- [Required action]
Please restate the records that follow exactly, skipping their images.

▼

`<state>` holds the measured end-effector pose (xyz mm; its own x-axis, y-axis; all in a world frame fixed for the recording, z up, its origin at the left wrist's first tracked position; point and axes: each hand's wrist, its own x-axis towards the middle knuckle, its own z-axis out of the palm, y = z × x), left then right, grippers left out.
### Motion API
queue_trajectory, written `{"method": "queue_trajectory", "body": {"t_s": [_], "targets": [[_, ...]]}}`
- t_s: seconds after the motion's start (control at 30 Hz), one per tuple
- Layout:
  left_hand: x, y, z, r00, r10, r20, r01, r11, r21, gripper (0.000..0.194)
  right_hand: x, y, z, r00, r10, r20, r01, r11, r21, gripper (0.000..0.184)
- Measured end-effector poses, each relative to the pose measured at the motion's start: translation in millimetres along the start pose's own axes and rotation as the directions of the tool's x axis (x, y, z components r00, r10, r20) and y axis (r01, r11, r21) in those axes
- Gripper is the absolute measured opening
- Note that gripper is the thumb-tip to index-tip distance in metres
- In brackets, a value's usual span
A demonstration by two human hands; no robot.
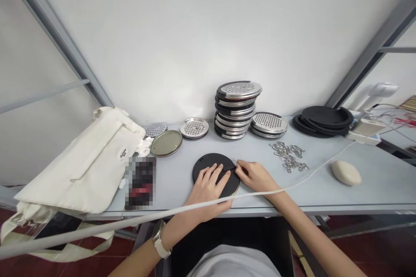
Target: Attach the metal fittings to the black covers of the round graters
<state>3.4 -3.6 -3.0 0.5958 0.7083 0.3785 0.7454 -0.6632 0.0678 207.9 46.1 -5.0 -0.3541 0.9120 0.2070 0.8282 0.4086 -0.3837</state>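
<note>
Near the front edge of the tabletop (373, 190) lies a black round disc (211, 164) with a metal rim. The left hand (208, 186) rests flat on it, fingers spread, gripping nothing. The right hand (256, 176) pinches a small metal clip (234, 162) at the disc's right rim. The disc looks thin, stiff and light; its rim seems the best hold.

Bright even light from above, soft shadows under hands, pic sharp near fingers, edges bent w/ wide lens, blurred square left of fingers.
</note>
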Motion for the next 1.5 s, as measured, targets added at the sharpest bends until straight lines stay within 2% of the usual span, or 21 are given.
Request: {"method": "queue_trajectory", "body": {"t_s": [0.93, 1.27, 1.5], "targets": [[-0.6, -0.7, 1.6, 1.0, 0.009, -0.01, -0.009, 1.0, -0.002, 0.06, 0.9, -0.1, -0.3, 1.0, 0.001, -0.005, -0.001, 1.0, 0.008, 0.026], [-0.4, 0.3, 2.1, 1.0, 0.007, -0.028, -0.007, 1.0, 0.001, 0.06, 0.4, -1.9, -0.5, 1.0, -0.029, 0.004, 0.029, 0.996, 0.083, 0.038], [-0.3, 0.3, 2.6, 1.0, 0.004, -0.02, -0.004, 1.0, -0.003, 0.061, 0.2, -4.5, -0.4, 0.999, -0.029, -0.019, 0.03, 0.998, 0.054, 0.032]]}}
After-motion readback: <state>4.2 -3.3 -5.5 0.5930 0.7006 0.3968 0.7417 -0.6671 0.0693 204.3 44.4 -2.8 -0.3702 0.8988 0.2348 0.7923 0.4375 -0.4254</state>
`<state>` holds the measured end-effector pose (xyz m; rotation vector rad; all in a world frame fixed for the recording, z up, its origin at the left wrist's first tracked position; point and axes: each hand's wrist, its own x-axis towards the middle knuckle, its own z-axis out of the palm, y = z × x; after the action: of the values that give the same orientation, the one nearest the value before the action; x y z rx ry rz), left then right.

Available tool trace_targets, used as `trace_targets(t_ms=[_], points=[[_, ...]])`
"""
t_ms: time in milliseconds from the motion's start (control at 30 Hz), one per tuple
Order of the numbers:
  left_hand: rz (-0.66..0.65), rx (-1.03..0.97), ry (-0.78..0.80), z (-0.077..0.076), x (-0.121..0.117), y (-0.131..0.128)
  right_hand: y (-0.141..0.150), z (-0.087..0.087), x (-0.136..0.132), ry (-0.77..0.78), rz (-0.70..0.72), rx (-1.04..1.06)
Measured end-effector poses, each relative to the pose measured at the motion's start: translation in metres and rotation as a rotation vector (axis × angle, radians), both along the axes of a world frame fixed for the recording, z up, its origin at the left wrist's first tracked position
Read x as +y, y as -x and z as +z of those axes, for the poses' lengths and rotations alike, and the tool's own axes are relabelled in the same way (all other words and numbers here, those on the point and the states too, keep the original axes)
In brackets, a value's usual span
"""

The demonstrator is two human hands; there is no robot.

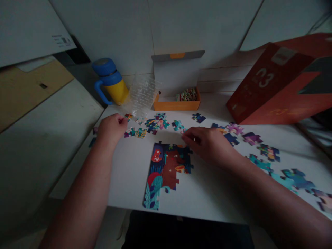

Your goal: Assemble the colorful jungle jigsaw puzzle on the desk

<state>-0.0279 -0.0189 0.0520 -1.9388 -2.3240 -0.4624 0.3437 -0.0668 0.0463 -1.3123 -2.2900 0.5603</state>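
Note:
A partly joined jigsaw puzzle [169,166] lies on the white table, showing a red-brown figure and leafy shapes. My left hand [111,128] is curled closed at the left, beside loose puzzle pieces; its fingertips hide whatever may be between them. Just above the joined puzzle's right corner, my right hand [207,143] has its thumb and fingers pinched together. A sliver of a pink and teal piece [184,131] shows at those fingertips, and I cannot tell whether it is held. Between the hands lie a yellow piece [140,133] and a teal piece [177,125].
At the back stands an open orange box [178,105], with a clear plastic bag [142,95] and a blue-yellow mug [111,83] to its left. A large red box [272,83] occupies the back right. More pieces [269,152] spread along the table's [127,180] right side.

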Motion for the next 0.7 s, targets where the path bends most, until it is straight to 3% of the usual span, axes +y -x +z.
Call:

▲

- [Answer to the exercise]
`<state>` holds the measured end-effector pose (xyz mm; its own x-axis, y-axis; all in a world frame fixed for the recording, z up, its origin at the left wrist's first tracked position; point and axes: each hand's wrist, its own x-axis towards the middle knuckle, its own z-axis out of the palm, y = z × x), left then right, grippers left out.
### Motion API
queue_trajectory, written `{"method": "queue_trajectory", "body": {"t_s": [_], "targets": [[_, ...]]}}`
- t_s: seconds after the motion's start (control at 30 Hz), one per tuple
- Layout:
  left_hand: x, y, z, r00, r10, r20, r01, r11, r21, gripper (0.000..0.194)
  right_hand: x, y, z, r00, r10, r20, r01, r11, r21, gripper (0.000..0.184)
- Measured end-effector poses, each relative to the pose measured at the motion's start: translation in millimetres along the start pose's own axes and rotation as the directions of the tool's x axis (x, y, z components r00, r10, r20) and y axis (r01, r11, r21) in those axes
- Gripper is the absolute measured opening
- Note that gripper is the thumb-tip to index-tip distance in metres
- In brackets, a value's usual span
A demonstration by two human hands; no robot.
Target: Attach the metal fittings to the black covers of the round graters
<state>3.4 -3.6 -3.0 0.5958 0.7083 0.3785 0.7454 -0.6632 0.0678 207.9 46.1 -5.0 -0.3541 0.9120 0.2070 0.8282 0.4086 -0.3837</state>
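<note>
Near the front edge of the tabletop (373, 190) lies a black round disc (211, 164) with a metal rim. The left hand (208, 186) rests flat on it, fingers spread, gripping nothing. The right hand (256, 176) pinches a small metal clip (234, 162) at the disc's right rim. The disc looks thin, stiff and light; its rim seems the best hold.

Bright even light from above, soft shadows under hands, pic sharp near fingers, edges bent w/ wide lens, blurred square left of fingers.
</note>
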Motion for the next 1.5 s, as measured, targets added at the sharpest bends until straight lines stay within 2% of the usual span, or 21 are given.
Request: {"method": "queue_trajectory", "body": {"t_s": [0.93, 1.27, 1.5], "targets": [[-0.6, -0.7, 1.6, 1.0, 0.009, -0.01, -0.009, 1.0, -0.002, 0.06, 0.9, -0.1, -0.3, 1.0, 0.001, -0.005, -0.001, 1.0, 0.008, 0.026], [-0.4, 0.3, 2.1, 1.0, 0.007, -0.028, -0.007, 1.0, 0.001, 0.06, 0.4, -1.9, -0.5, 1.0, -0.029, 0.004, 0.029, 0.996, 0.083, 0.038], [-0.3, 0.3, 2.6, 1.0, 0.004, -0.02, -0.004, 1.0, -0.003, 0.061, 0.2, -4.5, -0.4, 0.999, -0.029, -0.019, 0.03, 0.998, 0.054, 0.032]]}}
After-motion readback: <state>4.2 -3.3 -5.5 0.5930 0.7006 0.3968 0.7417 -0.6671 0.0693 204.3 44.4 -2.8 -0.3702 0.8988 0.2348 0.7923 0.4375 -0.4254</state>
`<state>` holds the measured end-effector pose (xyz m; rotation vector rad; all in a world frame fixed for the recording, z up, its origin at the left wrist's first tracked position; point and axes: each hand's wrist, its own x-axis towards the middle knuckle, its own z-axis out of the palm, y = z × x; after the action: of the values that give the same orientation, the one nearest the value before the action; x y z rx ry rz), left then right.

Available tool trace_targets, used as `trace_targets(t_ms=[_], points=[[_, ...]])`
"""
t_ms: time in milliseconds from the motion's start (control at 30 Hz), one per tuple
Order of the numbers:
  left_hand: rz (-0.66..0.65), rx (-1.03..0.97), ry (-0.78..0.80), z (-0.077..0.076), x (-0.121..0.117), y (-0.131..0.128)
  right_hand: y (-0.141..0.150), z (-0.087..0.087), x (-0.136..0.132), ry (-0.77..0.78), rz (-0.70..0.72), rx (-1.04..1.06)
Measured end-effector poses, each relative to the pose measured at the motion's start: translation in metres and rotation as a rotation vector (axis × angle, radians), both along the axes of a world frame fixed for the recording, z up, its origin at the left wrist's first tracked position
Read x as +y, y as -x and z as +z of those axes, for the poses' lengths and rotations alike, and the tool's own axes are relabelled in the same way (all other words and numbers here, those on the point and the states too, keep the original axes)
In brackets, a value's usual span
"""

The demonstrator is two human hands; there is no robot.


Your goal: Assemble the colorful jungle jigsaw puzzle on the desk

<state>-0.0279 -0.0189 0.0520 -1.9388 -2.3240 -0.4624 0.3437 -0.0668 0.0463 -1.3123 -2.2900 0.5603</state>
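Note:
A partly joined jigsaw puzzle [169,166] lies on the white table, showing a red-brown figure and leafy shapes. My left hand [111,128] is curled closed at the left, beside loose puzzle pieces; its fingertips hide whatever may be between them. Just above the joined puzzle's right corner, my right hand [207,143] has its thumb and fingers pinched together. A sliver of a pink and teal piece [184,131] shows at those fingertips, and I cannot tell whether it is held. Between the hands lie a yellow piece [140,133] and a teal piece [177,125].
At the back stands an open orange box [178,105], with a clear plastic bag [142,95] and a blue-yellow mug [111,83] to its left. A large red box [272,83] occupies the back right. More pieces [269,152] spread along the table's [127,180] right side.
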
Motion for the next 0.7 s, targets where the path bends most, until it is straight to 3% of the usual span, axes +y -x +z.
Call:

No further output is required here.